China erinnert eindrucksvoll an die ehemaligen Feinde USA und Japan

Beitrag von Wolfgang Effenberger
Zu Beginn meiner China-Rundreise fand sich auf der Titelseite der Ausgabe von CHINA DAILY vom 13./14. September 2025 folgenden Bericht: Die Nation ehrt die zurückgekehrten gefallenen Soldaten aus Südkorea „Die Überreste von 30 chinesischen Soldaten, die während des Krieges zur Abwehr der US-Aggression und Hilfe für Korea (1950–1953) gefallen sind, wurden am Freitag nach China zurückgeführt.
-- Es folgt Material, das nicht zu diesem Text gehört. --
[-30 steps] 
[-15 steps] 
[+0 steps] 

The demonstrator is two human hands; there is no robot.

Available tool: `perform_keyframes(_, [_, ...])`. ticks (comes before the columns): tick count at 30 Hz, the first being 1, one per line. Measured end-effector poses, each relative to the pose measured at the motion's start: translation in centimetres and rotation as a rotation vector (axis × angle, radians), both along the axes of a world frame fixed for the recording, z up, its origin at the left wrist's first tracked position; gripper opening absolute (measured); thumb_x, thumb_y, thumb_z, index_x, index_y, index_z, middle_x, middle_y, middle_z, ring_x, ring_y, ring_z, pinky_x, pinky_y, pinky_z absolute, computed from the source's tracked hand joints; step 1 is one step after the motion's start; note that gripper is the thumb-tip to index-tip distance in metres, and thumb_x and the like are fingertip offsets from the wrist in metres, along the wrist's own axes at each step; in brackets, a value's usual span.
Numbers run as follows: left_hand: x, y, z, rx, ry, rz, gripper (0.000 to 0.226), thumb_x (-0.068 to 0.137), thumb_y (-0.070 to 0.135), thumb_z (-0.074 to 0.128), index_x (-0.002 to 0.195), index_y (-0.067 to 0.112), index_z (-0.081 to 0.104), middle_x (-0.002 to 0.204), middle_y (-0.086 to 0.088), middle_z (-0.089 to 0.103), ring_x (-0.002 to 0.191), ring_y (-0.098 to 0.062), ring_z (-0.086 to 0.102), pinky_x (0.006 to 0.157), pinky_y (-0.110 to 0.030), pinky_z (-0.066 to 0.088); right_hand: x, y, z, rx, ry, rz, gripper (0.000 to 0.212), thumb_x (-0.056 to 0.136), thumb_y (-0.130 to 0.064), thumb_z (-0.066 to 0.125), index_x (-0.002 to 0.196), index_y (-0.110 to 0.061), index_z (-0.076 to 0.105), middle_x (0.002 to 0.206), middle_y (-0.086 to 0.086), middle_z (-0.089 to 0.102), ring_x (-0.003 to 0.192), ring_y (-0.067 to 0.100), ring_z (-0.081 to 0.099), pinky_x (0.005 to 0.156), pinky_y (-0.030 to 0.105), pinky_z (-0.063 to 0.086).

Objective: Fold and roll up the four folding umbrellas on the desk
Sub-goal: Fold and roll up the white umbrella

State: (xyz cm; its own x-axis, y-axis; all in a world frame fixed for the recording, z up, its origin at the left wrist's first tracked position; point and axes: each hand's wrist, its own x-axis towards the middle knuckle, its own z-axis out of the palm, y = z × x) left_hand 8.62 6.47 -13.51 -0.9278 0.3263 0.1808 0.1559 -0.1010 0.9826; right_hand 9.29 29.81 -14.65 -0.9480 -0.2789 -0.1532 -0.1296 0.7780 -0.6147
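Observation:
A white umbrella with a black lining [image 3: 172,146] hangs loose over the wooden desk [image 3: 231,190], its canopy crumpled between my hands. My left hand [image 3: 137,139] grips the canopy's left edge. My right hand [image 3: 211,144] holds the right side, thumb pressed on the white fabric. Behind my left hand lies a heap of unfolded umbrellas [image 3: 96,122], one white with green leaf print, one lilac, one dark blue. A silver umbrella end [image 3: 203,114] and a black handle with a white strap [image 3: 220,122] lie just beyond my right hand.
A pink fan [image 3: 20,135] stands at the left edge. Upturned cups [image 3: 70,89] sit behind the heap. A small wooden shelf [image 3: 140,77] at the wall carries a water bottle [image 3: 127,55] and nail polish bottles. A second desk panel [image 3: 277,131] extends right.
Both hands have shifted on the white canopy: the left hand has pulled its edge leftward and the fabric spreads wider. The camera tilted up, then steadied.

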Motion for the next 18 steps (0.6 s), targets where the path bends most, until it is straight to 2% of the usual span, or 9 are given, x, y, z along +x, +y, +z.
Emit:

Ein strategisches Transportflugzeug des Typs Y20 der Volksbefreiungsarmee transportierte die Überreste und persönlichen Gegenstände der Soldaten von Incheon, Südkorea, nach Shenyang, der Hauptstadt der nordostchinesischen Provinz Liaoning,“ […] Seit dem Jahr 2000 werden in Südkorea Überreste gefallener chinesischer Soldaten geborgen, seit 2014 erfolgt ihre Rückführung nach China. Bislang fanden zwölf Übergaben statt, bei denen insgesamt die sterblichen Überreste und persönlichen Gegenstände von mehr als 1.000 Märtyrern heimgebracht wurden.